**Dataset records**
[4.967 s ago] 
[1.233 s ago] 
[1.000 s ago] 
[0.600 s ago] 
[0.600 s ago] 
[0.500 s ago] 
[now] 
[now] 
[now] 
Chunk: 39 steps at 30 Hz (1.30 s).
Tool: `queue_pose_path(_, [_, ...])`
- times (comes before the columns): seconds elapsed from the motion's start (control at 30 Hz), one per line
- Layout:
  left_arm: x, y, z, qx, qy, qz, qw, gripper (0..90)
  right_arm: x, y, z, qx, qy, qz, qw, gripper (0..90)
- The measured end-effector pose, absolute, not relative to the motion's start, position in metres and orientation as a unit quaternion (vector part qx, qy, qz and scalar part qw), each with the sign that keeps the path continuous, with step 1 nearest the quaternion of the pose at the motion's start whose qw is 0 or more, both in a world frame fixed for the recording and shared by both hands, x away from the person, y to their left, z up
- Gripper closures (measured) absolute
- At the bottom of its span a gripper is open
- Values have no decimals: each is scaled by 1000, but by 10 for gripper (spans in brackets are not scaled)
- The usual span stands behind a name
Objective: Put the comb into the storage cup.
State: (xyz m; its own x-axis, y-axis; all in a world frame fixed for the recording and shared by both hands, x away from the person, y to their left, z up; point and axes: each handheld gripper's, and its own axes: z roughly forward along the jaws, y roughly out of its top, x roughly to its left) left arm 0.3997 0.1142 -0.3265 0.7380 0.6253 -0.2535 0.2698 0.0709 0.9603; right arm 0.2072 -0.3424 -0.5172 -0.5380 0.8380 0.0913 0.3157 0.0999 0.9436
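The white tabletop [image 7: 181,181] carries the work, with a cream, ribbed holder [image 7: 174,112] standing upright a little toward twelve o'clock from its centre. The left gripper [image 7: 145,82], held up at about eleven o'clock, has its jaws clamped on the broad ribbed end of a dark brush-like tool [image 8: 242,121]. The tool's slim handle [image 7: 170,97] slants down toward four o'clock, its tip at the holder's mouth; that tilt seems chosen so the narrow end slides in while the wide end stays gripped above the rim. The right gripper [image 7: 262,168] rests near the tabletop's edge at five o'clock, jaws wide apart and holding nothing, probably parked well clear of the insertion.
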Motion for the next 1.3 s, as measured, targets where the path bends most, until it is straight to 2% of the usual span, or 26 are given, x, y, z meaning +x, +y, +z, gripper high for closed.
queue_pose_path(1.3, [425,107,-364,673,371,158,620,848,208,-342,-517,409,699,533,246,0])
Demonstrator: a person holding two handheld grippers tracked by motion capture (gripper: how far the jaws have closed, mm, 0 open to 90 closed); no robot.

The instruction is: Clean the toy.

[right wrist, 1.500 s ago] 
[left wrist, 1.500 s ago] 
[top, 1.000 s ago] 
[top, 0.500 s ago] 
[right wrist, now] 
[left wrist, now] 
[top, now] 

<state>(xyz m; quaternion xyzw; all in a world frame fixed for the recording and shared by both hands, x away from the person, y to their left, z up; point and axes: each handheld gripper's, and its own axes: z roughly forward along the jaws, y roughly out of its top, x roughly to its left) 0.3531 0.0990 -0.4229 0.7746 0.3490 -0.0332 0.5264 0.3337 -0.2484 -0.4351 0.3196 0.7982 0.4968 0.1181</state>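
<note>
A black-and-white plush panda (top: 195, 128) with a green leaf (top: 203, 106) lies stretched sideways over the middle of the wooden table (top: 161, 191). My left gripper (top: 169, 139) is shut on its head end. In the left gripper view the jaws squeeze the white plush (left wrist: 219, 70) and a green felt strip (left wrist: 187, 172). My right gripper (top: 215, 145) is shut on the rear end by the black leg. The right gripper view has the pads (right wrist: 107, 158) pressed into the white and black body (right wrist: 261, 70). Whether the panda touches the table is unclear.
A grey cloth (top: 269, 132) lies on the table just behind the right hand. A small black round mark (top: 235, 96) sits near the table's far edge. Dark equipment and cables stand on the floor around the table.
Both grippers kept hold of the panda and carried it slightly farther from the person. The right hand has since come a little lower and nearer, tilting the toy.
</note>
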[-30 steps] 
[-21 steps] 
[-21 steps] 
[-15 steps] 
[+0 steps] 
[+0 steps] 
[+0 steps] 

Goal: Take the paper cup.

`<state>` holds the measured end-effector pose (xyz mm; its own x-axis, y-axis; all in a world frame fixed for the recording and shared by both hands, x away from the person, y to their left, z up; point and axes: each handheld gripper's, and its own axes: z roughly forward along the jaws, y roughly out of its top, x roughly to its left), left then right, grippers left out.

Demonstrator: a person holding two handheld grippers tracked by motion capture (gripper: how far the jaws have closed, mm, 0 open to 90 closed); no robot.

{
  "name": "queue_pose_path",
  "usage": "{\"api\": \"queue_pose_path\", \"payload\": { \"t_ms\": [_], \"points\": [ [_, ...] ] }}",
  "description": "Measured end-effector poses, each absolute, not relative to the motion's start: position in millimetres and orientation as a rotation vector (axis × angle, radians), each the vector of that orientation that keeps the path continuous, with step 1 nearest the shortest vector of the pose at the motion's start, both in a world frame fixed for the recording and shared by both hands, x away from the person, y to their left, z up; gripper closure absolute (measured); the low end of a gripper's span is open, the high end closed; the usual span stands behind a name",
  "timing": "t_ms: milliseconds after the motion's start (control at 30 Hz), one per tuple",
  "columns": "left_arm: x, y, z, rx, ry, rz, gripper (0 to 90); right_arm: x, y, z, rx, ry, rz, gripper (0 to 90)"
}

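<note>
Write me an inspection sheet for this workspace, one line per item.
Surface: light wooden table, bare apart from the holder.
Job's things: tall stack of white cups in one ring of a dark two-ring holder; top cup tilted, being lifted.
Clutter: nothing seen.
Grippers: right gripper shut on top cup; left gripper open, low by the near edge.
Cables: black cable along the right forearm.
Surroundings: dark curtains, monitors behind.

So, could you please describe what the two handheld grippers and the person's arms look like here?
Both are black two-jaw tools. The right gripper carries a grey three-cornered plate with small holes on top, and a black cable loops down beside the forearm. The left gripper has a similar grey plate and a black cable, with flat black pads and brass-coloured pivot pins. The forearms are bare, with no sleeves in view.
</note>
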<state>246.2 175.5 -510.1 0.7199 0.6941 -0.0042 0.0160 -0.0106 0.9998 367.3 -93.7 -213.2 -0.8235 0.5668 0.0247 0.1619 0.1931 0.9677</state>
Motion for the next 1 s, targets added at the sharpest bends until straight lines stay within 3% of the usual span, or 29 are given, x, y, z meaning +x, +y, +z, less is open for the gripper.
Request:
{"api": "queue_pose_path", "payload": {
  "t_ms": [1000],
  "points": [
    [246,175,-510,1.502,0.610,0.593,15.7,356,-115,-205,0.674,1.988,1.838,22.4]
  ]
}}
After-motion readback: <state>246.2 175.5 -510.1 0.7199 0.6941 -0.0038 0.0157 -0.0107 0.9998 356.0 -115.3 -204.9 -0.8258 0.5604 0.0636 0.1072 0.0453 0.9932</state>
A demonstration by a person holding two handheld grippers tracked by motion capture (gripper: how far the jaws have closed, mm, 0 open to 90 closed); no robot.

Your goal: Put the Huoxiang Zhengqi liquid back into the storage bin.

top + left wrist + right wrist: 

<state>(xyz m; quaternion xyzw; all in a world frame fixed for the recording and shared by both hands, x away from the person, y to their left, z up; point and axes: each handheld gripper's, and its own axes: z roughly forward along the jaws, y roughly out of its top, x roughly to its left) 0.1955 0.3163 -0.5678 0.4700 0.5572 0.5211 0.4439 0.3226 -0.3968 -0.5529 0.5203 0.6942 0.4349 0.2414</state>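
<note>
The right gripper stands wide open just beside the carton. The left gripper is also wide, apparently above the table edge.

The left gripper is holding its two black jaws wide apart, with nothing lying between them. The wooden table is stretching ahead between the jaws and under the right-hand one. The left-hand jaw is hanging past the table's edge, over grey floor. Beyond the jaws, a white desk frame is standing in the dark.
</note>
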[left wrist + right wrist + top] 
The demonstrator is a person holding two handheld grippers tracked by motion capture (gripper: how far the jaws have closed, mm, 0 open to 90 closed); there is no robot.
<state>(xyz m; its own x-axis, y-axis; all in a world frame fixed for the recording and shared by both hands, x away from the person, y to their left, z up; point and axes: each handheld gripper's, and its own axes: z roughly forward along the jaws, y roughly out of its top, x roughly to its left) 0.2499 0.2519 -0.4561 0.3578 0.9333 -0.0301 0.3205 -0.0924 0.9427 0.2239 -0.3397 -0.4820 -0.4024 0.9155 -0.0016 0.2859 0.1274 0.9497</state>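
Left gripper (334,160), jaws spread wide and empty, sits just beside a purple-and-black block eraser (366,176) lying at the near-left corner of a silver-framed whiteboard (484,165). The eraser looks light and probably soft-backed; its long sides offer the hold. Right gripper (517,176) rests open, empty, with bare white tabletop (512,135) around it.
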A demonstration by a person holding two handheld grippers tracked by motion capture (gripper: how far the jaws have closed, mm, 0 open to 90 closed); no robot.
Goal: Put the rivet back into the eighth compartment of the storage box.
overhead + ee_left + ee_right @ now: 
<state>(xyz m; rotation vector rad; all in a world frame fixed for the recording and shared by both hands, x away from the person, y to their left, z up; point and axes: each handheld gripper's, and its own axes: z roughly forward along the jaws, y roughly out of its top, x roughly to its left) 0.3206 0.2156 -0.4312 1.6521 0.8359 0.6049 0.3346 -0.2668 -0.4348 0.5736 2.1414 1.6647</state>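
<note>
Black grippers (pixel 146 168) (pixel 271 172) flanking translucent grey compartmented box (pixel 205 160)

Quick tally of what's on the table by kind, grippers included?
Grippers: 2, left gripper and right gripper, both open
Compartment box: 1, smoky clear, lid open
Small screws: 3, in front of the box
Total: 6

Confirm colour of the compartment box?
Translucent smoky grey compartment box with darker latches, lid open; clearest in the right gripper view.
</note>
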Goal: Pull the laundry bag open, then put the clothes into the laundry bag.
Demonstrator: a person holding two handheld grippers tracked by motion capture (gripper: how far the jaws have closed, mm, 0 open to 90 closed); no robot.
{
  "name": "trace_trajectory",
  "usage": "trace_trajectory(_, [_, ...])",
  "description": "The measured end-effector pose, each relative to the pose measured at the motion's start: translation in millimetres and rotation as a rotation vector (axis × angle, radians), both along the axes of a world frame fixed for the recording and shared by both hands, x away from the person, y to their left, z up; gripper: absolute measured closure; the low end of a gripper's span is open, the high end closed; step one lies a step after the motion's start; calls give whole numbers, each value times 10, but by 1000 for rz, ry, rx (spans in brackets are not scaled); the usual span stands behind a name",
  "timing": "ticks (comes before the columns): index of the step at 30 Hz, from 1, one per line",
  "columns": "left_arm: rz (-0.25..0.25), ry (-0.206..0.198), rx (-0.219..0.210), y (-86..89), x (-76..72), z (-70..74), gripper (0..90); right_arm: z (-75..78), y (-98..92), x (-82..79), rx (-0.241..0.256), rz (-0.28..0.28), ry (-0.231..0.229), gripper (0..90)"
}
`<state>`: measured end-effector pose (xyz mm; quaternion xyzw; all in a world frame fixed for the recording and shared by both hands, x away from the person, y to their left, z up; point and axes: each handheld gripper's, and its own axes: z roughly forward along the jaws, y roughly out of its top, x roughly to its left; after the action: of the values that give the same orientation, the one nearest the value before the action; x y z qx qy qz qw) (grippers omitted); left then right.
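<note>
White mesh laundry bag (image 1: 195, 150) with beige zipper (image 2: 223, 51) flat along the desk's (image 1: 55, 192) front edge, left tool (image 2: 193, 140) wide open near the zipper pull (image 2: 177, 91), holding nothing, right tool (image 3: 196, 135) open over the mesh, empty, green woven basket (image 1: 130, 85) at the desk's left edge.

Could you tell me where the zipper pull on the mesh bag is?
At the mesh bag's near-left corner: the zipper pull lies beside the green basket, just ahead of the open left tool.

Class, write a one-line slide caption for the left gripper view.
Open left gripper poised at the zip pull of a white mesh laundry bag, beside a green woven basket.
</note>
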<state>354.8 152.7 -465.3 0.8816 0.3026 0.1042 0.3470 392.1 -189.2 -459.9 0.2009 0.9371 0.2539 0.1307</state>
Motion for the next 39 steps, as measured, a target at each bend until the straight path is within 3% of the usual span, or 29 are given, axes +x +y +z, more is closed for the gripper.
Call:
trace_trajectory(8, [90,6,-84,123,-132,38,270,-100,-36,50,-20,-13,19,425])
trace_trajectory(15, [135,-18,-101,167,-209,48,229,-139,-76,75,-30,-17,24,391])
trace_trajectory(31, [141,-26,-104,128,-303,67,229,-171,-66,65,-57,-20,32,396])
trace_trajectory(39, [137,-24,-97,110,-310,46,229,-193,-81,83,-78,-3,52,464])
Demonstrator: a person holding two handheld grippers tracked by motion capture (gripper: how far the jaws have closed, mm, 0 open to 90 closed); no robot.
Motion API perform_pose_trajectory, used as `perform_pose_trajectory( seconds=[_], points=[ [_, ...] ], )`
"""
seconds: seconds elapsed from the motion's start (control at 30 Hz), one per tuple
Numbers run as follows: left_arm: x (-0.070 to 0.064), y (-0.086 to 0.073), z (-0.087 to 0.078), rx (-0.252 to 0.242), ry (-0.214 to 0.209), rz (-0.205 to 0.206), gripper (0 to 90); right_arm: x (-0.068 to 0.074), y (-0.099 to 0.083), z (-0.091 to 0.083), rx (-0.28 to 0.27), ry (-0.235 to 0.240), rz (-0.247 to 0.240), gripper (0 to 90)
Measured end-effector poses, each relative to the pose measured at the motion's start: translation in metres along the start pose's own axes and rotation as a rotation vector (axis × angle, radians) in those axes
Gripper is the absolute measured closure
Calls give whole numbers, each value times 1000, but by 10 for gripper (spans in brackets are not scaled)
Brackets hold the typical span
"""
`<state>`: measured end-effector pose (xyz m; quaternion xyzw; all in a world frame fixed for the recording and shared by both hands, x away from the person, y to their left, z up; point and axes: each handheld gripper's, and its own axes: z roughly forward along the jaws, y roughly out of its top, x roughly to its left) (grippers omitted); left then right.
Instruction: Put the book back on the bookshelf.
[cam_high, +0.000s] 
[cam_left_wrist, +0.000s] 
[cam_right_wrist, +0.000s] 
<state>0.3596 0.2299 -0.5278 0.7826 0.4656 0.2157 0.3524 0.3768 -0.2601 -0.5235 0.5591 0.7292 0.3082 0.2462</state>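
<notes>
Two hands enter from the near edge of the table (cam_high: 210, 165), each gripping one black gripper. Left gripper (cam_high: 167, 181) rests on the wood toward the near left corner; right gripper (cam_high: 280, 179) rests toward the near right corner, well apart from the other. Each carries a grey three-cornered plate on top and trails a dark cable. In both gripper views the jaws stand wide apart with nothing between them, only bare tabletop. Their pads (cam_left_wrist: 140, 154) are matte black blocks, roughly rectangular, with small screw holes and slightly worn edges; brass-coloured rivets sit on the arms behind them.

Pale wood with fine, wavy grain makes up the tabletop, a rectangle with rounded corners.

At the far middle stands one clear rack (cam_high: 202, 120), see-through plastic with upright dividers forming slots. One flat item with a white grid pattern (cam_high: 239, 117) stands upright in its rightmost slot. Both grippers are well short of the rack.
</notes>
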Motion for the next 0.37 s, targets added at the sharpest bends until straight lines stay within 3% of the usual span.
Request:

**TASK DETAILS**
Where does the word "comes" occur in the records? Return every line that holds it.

**RESULT OF THE TASK**
- times (comes before the columns): seconds elapsed from the motion's start (control at 30 Hz), one per line
  "timing": "ticks (comes before the columns): index of the step at 30 Hz, from 1, one per line",

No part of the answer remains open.